Activity:
Taking the data below, please print only the lines from the line holding "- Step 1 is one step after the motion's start" to the line holding "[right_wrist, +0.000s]", inclusive, with pictures omitted.

(Data items)
━━━━
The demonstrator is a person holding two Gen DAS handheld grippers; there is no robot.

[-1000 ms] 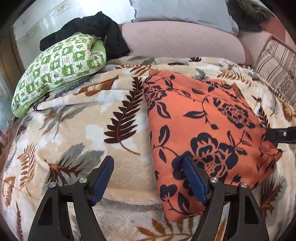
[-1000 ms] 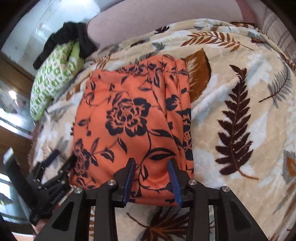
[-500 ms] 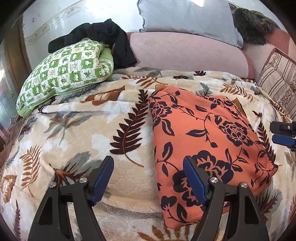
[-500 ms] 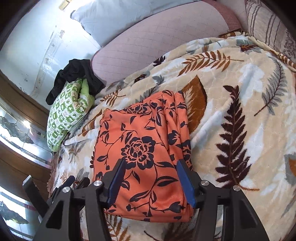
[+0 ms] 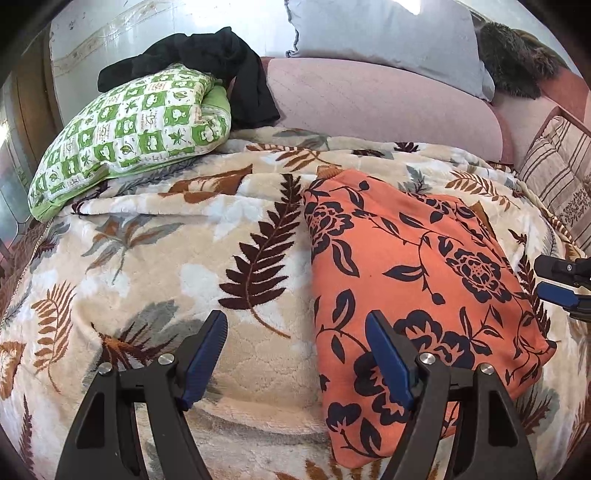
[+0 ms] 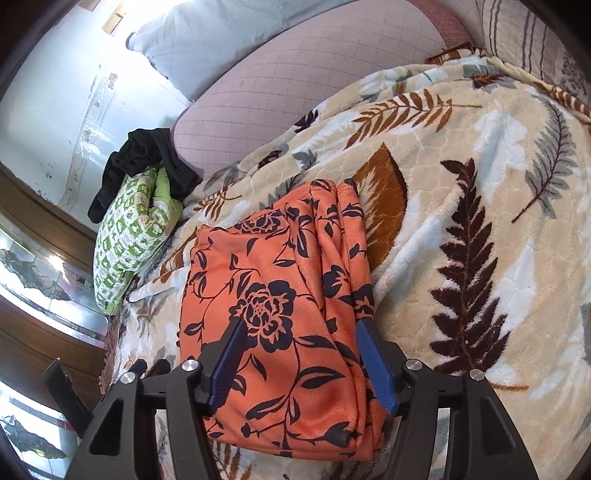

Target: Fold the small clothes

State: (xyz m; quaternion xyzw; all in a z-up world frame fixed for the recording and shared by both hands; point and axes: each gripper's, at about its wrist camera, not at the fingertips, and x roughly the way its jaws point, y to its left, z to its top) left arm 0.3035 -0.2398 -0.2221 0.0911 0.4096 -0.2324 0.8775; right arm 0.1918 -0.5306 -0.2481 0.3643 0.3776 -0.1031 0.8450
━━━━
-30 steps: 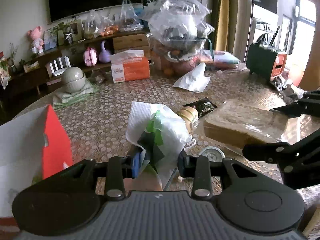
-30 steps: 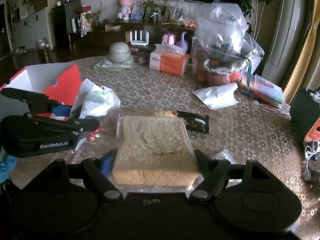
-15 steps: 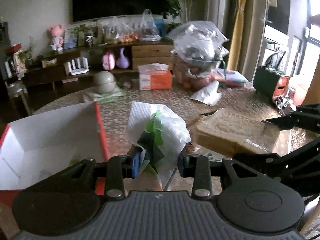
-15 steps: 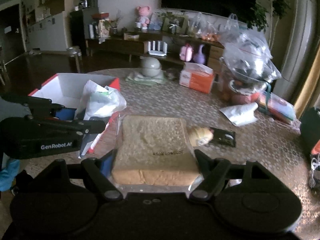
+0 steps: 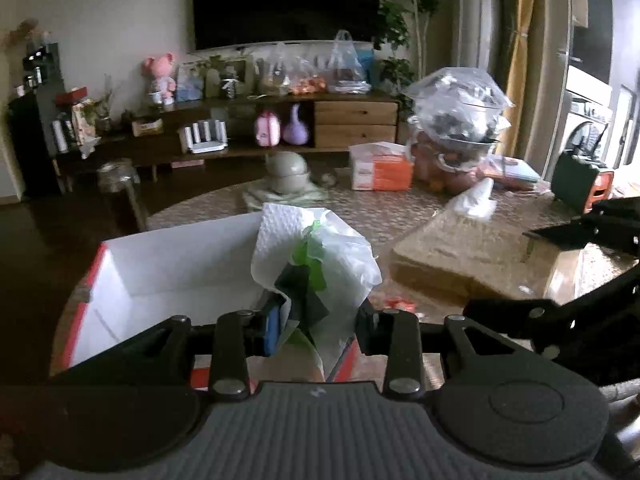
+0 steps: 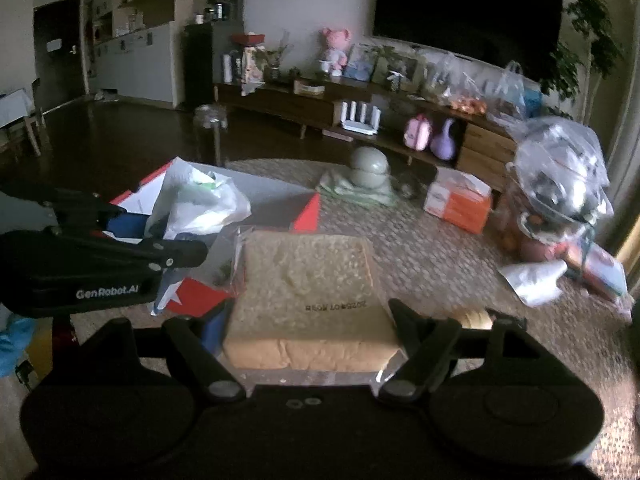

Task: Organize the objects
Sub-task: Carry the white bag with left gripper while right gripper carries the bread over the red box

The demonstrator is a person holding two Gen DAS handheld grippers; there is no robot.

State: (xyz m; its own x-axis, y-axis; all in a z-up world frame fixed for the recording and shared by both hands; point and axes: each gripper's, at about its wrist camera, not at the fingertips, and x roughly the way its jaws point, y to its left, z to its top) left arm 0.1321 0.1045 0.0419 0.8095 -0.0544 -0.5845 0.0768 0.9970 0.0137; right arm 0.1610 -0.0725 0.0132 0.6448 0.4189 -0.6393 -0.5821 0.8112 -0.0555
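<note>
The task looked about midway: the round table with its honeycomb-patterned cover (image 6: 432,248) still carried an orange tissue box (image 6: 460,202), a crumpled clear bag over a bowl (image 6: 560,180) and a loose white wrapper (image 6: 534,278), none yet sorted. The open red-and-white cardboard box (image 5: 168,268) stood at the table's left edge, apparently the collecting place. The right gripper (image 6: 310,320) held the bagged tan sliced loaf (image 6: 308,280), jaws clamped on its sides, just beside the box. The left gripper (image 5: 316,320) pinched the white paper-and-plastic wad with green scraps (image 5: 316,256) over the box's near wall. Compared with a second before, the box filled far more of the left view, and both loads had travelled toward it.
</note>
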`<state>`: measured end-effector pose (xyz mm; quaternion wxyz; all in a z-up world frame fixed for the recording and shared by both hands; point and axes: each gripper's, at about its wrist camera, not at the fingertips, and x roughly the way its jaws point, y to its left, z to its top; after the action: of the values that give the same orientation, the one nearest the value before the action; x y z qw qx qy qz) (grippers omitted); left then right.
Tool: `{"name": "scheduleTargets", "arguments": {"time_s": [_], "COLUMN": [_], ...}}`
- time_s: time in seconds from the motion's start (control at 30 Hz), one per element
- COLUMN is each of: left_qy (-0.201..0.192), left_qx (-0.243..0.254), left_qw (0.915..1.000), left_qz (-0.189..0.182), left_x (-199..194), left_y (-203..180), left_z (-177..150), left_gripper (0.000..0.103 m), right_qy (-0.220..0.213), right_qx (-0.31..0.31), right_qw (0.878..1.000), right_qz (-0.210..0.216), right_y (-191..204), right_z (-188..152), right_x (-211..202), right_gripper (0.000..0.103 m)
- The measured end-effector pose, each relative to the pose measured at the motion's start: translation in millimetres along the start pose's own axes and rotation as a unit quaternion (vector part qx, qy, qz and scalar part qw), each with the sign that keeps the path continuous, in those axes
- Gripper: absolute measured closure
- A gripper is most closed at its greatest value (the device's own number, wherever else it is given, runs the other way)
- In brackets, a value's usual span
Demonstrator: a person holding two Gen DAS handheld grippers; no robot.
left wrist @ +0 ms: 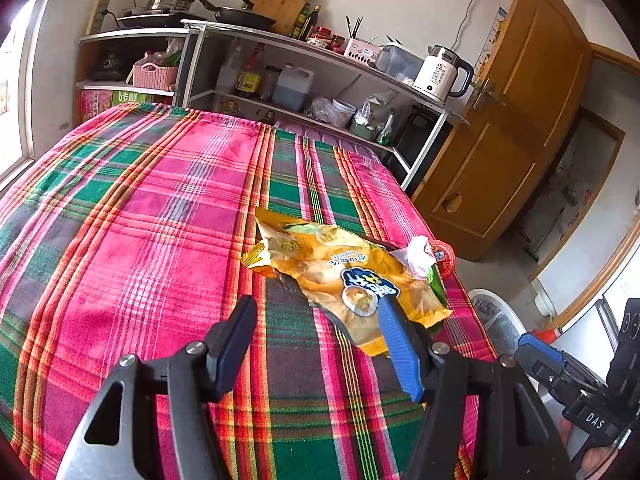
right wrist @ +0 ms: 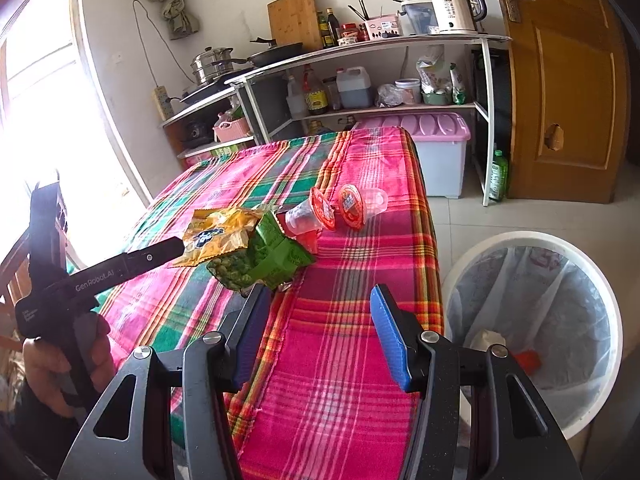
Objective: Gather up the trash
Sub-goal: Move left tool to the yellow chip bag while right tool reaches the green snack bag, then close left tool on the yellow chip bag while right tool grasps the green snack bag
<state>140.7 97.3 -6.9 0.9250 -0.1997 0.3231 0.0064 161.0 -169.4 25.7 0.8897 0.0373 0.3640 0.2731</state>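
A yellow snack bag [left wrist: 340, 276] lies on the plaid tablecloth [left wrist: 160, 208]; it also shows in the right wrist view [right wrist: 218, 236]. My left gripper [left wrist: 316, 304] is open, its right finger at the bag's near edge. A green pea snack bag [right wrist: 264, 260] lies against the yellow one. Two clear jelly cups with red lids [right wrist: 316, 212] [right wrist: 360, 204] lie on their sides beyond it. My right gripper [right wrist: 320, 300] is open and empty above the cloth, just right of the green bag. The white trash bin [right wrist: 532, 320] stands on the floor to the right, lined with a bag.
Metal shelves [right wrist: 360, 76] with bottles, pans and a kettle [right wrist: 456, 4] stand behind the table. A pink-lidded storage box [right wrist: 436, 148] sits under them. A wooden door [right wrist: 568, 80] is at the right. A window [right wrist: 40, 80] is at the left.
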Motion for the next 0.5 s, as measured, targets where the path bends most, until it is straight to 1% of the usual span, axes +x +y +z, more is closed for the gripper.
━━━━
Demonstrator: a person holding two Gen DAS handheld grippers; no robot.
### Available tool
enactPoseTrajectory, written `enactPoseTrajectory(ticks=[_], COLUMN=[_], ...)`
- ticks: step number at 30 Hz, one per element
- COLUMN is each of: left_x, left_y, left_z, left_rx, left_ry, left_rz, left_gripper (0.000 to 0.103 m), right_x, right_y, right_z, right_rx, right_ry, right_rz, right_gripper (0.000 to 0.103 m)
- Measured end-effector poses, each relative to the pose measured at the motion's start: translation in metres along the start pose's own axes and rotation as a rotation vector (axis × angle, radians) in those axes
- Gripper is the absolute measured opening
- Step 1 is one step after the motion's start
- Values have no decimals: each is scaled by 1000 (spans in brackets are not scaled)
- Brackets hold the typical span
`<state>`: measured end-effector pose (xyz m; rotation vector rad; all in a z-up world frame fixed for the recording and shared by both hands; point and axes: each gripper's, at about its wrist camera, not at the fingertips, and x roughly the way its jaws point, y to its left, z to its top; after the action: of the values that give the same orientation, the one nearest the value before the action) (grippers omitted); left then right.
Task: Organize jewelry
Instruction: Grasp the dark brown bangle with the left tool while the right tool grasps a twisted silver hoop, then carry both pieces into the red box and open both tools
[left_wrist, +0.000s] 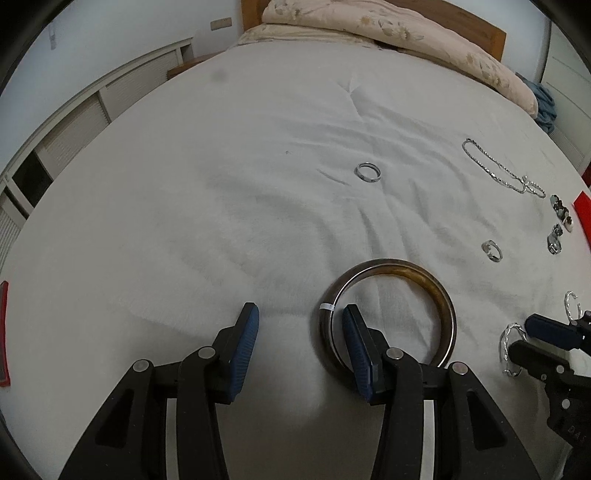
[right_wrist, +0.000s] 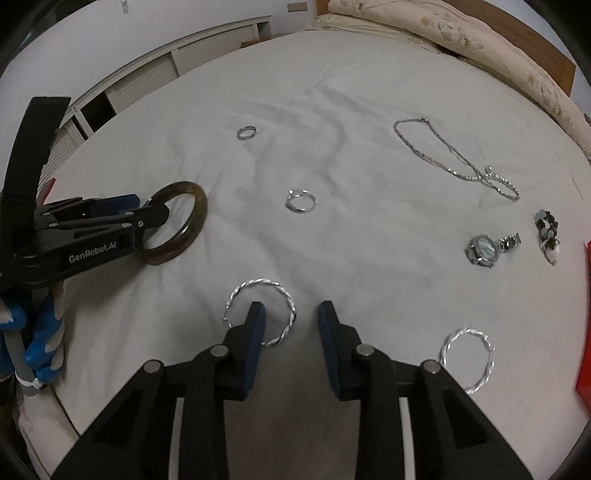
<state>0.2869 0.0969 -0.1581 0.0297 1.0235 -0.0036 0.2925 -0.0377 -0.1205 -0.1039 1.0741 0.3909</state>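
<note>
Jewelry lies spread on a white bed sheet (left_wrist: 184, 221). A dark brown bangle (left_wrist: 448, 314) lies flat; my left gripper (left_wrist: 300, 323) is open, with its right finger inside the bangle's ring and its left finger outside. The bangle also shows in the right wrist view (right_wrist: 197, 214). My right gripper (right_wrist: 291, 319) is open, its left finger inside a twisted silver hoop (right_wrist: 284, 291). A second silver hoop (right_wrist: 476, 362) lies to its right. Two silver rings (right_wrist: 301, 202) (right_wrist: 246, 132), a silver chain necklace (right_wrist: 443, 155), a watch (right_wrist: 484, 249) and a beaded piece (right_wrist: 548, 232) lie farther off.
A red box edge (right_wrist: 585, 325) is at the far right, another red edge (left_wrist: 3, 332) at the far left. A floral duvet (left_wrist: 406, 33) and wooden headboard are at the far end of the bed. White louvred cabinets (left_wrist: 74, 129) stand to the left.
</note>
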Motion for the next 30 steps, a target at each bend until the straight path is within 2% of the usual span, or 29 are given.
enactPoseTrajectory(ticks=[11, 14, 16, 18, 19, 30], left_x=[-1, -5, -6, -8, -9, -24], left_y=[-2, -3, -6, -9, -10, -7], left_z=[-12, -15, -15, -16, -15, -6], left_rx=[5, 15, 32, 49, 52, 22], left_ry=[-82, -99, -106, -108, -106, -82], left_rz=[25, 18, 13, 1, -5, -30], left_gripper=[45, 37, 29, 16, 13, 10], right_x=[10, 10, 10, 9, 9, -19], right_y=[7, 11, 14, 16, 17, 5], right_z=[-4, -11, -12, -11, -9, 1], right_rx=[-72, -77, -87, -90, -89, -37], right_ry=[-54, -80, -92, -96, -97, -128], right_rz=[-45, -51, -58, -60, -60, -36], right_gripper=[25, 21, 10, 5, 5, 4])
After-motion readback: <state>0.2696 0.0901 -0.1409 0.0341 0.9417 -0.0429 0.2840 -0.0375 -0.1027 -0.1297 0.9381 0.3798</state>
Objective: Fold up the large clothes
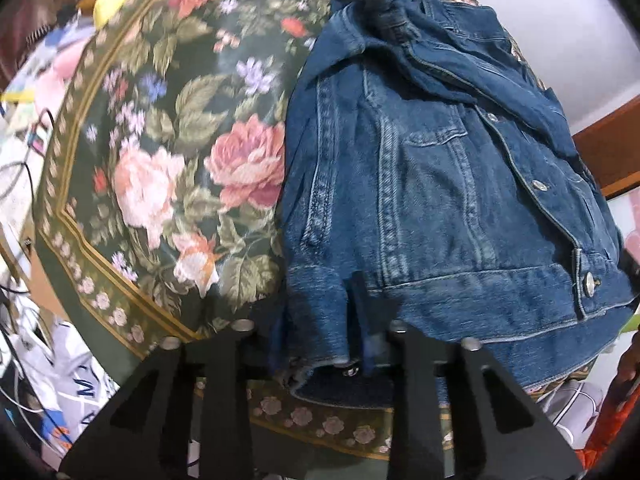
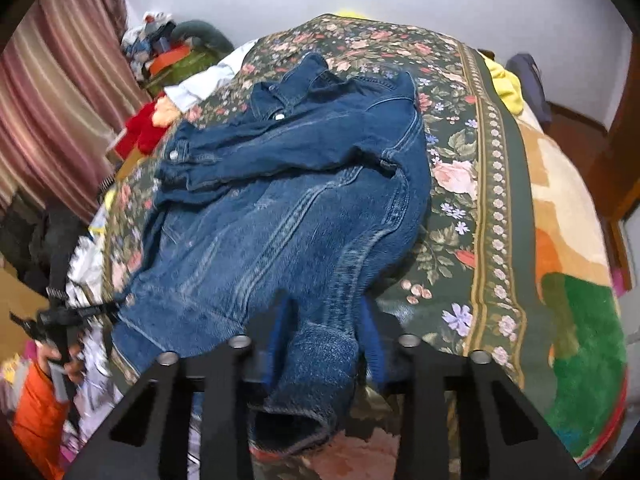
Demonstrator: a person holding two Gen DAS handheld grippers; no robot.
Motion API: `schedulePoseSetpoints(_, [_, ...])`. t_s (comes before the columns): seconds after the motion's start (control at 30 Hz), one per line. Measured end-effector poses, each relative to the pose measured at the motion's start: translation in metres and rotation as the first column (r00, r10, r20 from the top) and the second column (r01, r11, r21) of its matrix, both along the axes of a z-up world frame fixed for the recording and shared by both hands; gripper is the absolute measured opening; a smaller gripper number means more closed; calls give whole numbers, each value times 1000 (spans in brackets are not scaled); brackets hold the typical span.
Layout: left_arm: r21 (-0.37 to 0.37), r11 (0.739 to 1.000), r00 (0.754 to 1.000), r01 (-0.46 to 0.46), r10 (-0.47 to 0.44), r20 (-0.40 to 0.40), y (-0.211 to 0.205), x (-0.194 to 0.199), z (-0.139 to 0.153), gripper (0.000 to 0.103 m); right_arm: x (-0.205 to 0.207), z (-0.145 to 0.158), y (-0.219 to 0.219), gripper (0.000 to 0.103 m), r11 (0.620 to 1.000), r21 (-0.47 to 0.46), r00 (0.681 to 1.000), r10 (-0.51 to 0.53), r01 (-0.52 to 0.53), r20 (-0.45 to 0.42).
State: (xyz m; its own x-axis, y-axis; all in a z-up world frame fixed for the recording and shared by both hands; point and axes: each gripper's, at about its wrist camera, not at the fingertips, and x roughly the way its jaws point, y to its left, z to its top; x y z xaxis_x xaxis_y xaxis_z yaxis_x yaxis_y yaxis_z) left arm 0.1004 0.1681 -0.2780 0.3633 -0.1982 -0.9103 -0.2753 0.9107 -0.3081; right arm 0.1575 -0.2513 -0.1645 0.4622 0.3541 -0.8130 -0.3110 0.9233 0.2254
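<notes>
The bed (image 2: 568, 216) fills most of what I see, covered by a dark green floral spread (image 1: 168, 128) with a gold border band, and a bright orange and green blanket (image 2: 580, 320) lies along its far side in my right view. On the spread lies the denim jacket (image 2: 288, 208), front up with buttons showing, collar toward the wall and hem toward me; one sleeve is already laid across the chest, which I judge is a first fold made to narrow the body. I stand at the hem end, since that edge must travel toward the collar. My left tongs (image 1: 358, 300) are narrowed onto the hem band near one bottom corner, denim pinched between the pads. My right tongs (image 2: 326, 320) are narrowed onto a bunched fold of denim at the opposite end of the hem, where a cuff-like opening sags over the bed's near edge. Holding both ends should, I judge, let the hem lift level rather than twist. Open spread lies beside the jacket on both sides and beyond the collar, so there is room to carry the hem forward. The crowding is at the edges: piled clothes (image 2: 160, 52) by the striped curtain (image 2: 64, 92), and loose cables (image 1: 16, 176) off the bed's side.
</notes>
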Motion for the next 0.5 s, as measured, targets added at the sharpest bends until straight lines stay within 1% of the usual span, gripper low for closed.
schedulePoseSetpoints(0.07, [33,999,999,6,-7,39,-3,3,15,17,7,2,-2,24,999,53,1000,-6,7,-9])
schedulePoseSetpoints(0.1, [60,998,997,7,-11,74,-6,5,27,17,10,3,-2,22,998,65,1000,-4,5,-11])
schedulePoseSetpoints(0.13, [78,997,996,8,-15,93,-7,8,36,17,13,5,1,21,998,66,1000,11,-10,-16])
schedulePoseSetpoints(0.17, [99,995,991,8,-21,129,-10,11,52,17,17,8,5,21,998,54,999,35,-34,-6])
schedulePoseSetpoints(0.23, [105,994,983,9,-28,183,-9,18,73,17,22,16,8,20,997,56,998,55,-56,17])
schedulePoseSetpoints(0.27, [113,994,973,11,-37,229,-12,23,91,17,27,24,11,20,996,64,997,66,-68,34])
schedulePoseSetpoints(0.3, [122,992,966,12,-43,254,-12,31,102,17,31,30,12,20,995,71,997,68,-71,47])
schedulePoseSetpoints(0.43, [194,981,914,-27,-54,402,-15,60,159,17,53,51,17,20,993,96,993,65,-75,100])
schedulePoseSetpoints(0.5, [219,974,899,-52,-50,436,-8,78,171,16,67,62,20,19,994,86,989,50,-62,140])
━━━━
The completed task:
- Step 1 is one step after the motion's start
- Values have no decimals: each is scaled by 1000 (spans in brackets are not scaled)
- Brackets hold the typical span
`<state>`: measured end-effector pose (xyz m; rotation vector rad; all in a z-up world frame fixed for the recording and shared by both hands; point and axes: each gripper's, at about its wrist camera, not at the fingertips, and x roughly the way its jaws point, y to its left, z to its top; after the action: of the values that give the same orientation, the one nearest the value before the action) (grippers omitted); left then right.
Task: Organize jewelry
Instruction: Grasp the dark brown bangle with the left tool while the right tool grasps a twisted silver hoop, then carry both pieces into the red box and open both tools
[left_wrist, +0.000s] 
[right_wrist, +0.000s] 

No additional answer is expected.